Das Konsulat war ahnungslos

Das deutsche Generalkonsulat in Istanbul und die Botschaft in Ankara erfuhren von Tolus Festnahme gleichwohl erst einmal nichts. „Das wäre völkerrechtlich geboten gewesen“, sagte Schäfer. Tolus Vater, Ali Riza Tolu, sagte der „taz“, dass er beim deutschen Konsulat vorstellig geworden sei, um dort auf das Schicksal seiner Tochter aufmerksam zu machen und um Hilfe zu bitten. Auch ihm wird demnach ein Besuch im Gefängnis verwehrt.

Außer Tolu und Yücel sind in der Türkei nach Angaben des Auswärtigen Amtes aktuell vier weitere Fälle inhaftierter deutscher Staatsbürger bekannt. Nicht alle seien Journalisten. Vier der insgesamt sechs Inhaftierten besäßen sowohl die deutsche als auch die türkische Staatsbürgerschaft, was eine konsularische Betreuung schwierig mache. Weitere Deutsche dürften die Türkei wegen laufender Ermittlungen nicht verlassen, erklärte Außenamtssprecher Schäfer am Freitag.

Die Zahl der in der Türkei inhaftierten Journalisten stieg mit Tolu und ihrem Kollegen Sezgin auf 165. Seither kam noch der französische Pressefotograf Mathias Depardon hinzu und, am Freitag, der Chef der Onlineausgabe der wichtigsten türkischen Oppositionszeitung „Cumhuriyet“, Oguz Güven.

Demonstration in Ulm

Der Fall der 33-jährigen Tolu ist besonders dramatisch: Ihr Ehemann, Suat Corlu, wurde bereits Anfang April festgenommen. Er hat offenbar keinen deutschen Pass. Türkische Medien berichten, er sei Mitglied des Führungsgremiums der ESP in Ankara, anderen Angaben zufolge ist er Mitglied der kommunistischen Partei. Tolu und Corlu haben einen zweieinhalb Jahre alten Sohn. Medienberichten zufolge soll Tolu nach der Festnahme durch das Polizeikommando gezwungen worden sein, das Kleinkind bei Nachbarn im Wohnhaus abzugeben. Wo der Junge sich jetzt befindet, ist nicht bekannt.
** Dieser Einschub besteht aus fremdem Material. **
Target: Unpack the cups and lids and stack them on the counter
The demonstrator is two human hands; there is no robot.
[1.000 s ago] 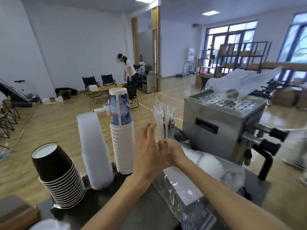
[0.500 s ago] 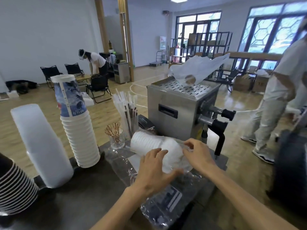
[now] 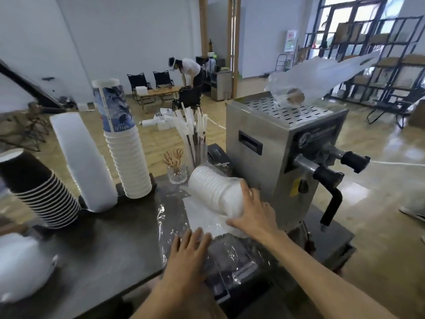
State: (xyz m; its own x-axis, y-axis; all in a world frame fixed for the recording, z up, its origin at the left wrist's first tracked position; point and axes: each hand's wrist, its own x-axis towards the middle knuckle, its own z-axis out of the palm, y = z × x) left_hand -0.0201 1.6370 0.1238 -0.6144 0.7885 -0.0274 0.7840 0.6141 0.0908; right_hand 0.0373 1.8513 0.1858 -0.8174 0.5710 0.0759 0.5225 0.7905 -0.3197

Tolu wurde in Ulm geboren und wuchs in Deutschland als Türkin auf. 2007 wurde sie deutsche Staatsbürgerin und gab ihren türkischen Pass zurück. 2014 zog sie nach Istanbul, um dort für den unabhängigen Radiosender Özgür Radyo zu berichten. Der Sender wurde jedoch nach dem Putschversuch im Juli 2016 per Regierungsdekret geschlossen. In Tolus Geburtsort Ulm wollten Unterstützer am Freitagabend für die Freilassung der Journalistin demonstrieren.